Work task: Of the lines below, write out exactly those from the line with "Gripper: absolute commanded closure" through the line with "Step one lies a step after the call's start", both included, and skip the rest.

Information shown:
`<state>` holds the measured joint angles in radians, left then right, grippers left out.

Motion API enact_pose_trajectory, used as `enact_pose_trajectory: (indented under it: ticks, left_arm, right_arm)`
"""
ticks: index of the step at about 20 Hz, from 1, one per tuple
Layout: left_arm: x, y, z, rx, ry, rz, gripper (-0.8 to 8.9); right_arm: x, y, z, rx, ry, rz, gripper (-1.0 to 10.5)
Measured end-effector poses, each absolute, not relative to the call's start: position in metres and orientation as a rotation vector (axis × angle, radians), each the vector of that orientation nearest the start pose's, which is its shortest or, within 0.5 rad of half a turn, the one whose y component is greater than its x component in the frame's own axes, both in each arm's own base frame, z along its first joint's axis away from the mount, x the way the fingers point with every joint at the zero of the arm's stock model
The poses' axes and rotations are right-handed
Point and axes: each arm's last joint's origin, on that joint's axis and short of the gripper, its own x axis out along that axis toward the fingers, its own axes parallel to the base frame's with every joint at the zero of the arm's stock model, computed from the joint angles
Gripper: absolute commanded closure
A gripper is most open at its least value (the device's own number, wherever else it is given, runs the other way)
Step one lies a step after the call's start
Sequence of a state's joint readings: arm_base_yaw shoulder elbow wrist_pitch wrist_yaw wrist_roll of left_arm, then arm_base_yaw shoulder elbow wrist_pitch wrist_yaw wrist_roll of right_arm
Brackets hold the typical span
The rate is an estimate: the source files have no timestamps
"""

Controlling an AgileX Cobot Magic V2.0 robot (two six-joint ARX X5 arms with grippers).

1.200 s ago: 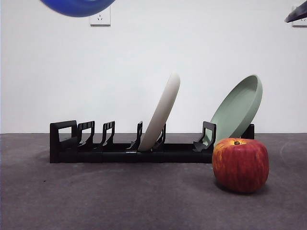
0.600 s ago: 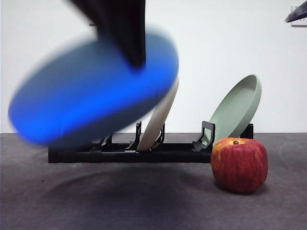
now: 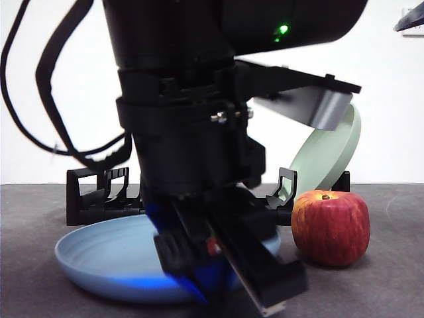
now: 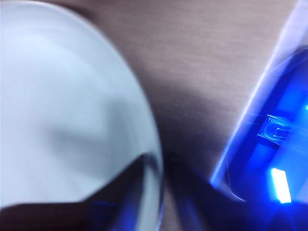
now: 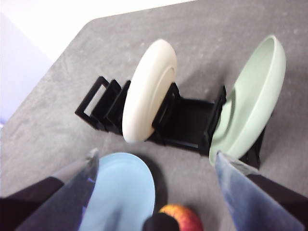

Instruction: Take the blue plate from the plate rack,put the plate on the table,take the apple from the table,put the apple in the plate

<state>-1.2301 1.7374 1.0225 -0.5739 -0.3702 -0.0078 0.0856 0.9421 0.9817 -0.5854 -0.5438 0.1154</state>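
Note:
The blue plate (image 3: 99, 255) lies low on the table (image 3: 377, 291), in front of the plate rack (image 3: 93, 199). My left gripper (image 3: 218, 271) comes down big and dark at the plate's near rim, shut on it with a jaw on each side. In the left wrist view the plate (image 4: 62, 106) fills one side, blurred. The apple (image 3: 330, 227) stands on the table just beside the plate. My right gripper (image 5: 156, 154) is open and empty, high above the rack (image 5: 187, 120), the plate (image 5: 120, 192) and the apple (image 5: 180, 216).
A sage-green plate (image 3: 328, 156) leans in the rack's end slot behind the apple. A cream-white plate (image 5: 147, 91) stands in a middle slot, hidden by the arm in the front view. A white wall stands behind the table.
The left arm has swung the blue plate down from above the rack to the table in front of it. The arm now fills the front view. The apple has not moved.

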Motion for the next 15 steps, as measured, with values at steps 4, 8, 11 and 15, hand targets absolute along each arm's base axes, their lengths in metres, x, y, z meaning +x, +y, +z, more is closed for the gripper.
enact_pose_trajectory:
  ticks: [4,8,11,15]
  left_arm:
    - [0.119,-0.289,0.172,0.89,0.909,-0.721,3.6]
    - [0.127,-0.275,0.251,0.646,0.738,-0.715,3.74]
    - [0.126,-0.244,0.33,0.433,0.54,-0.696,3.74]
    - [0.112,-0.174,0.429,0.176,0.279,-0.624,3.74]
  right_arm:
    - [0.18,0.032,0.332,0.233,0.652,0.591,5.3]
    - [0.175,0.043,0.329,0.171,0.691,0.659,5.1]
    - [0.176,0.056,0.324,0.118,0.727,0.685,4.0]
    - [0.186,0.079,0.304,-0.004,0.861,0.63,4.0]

Solution to this problem:
Gripper: absolute commanded closure
A gripper is most open at its least value (the device's own number, wherever else it is given, runs the other way)
Step one lies a step after the call's start

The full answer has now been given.